Friday, November 10, 2017

Part 1: AWS Pricing

Hi

AWS pricing seem to be difficult to find out, because aws yields out a list of json files for user to parse on prices(https://pricing.us-east-1.amazonaws.com/offers/v1.0/aws/index.json). This index.json will eventually guide you to download another set of index.json files as per service Code, for example: AmazonEC2. Here is a link describing how you could achieve the purpose.

Recently, boto3 is allowing the developers to query is the json pricing objects online without downloading the json files. One of the most important blog that published recently from Amazon about the same objective. From the set of API libraries that you could call from boto3.client('pricing'). You can basically do full range of filtering based on the EC2 Attributes and values in order to nail down that is the instance price.

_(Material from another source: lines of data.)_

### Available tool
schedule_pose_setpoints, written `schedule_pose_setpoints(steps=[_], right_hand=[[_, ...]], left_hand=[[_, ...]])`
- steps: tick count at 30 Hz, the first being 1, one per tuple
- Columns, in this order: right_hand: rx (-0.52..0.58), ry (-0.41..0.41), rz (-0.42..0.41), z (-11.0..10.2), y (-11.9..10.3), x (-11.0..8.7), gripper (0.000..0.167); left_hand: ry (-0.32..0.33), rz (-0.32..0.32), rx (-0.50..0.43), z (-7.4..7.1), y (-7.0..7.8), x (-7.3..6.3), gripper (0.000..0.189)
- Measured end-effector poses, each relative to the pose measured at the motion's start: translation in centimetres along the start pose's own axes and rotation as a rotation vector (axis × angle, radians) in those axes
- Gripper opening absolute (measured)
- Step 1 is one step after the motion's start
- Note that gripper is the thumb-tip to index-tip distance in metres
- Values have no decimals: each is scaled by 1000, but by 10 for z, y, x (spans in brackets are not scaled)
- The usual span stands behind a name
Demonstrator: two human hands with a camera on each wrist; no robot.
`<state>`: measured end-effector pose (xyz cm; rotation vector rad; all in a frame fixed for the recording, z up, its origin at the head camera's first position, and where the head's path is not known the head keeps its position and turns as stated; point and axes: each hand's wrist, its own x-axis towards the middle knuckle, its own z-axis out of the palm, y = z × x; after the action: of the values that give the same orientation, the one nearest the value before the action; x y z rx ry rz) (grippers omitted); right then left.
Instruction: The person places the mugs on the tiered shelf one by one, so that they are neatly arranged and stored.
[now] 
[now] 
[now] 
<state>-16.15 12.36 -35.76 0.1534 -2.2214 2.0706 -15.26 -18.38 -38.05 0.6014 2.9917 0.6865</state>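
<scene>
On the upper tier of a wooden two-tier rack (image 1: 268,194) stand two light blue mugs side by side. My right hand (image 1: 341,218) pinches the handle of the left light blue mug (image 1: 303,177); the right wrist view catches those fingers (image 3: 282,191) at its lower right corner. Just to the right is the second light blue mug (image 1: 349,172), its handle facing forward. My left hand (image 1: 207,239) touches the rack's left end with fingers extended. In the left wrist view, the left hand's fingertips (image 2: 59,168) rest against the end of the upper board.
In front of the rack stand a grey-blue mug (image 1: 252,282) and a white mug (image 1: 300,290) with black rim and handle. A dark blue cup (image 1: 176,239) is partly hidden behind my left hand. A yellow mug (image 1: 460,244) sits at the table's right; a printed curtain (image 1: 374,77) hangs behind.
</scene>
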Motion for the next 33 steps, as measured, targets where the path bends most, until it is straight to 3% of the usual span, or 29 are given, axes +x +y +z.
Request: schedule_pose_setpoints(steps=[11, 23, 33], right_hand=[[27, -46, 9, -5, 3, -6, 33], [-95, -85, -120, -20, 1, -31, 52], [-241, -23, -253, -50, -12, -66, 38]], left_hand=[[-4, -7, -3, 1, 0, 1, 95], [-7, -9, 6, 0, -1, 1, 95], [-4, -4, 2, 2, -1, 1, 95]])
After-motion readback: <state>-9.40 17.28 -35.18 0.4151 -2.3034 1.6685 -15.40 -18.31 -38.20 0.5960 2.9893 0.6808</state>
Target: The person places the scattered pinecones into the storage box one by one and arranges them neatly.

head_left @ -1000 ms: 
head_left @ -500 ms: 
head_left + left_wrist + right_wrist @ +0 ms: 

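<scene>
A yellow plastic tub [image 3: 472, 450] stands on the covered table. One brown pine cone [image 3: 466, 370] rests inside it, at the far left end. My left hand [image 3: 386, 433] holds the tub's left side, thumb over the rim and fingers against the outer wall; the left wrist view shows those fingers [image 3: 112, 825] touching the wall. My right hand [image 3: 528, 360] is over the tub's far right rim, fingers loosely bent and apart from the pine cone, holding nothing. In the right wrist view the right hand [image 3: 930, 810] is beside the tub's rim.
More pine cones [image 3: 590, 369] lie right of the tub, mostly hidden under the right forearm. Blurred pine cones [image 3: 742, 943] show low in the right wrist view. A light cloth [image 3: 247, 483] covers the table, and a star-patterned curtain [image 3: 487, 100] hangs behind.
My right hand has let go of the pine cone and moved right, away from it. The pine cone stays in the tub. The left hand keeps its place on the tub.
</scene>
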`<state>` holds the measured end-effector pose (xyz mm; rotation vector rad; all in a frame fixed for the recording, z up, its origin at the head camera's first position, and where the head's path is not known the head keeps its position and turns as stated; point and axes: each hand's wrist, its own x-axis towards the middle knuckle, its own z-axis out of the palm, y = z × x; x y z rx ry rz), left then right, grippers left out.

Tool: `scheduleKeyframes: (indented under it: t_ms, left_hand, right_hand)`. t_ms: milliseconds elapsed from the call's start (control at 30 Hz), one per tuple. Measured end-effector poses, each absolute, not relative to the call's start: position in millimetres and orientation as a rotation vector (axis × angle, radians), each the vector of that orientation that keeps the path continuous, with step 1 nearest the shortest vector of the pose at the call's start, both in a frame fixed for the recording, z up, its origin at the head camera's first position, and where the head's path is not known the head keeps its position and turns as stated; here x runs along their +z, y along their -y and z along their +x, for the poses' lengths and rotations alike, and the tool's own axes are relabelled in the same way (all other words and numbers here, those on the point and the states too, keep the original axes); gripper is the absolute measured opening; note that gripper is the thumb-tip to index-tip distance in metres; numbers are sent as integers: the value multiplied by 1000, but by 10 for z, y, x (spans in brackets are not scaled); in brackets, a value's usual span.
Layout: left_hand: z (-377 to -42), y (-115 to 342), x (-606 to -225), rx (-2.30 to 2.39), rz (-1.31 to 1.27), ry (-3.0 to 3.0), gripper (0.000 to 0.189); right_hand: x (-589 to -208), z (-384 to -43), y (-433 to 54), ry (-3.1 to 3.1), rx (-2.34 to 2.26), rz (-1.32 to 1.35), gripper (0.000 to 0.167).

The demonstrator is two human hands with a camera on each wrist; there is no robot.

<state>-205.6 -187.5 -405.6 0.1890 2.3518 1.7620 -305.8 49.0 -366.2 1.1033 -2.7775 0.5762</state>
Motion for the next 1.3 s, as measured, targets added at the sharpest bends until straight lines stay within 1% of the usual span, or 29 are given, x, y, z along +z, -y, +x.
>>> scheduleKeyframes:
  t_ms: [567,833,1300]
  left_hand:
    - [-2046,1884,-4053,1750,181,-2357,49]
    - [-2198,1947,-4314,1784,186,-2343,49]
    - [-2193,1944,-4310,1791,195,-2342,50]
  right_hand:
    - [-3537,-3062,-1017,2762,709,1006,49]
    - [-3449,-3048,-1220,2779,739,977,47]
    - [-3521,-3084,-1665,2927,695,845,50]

For example, I have an Linux instance located at US East (N. Virginia), the instance type is t2.nano
. So, the filter function call will be as below

Filters = [
         {'Type' :'TERM_MATCH', 'Field':'operatingSystem', 'Value':'Linux'},
         {'Type' :'TERM_MATCH', 'Field':'instanceType', 'Value':'t2.nano'},
         {'Type' :'TERM_MATCH', 'Field':'location', 'Value':'US East (N. Virginia)'}
     ],

However, the result of the json object is a bit overwhelming for us to parse the detail of the price per hours. With the helps of python library e.g. objectpath, it could help us to drill down the price easily. The small python code will be look like below.

import boto3
import json
import objectpath


pricing = boto3.client('pricing')
print("Selected EC2 Products")
print("=====================")
response = pricing.get_products(
     ServiceCode='AmazonEC2',
     Filters = [
         {'Type' :'TERM_MATCH', 'Field':'operatingSystem', 'Value':'Linux'},
         {'Type' :'TERM_MATCH', 'Field':'instanceType', 'Value':'t2.nano'},
         {'Type' :'TERM_MATCH', 'Field':'location', 'Value':'US East (N. Virginia)'}
     ],
     MaxResults=100
)
[price_info_dump] = response['PriceList']
price_tree = objectpath.Tree(json.loads(price_info_dump))
publish_date = price_tree.execute("$.publicationDate")
[sku] = price_tree.execute("$.terms.OnDemand")
[rateCode] = price_tree.execute("$.terms.OnDemand.'{}'.priceDimensions".format(sku))
print("Price per hours for OnDemand t2.nano effective from {}: {}".format(
        publish_date,
        price_tree.execute("$.terms.OnDemand.'{}'.priceDimensions.'{}'.pricePerUnit".format(sku, rateCode))
        ))

Here is output looks like

(python3-env1) nasilemak:Developments hiuy$ python3 aws_pricing.py
Selected EC2 Products
=====================
Price per hours for OnDemand t2.nano effective from 2017-11-09T22:41:06Z: {'USD': '0.0116000000'}

Here are the range of Amazon EC2 filtering attributes and values that you can call.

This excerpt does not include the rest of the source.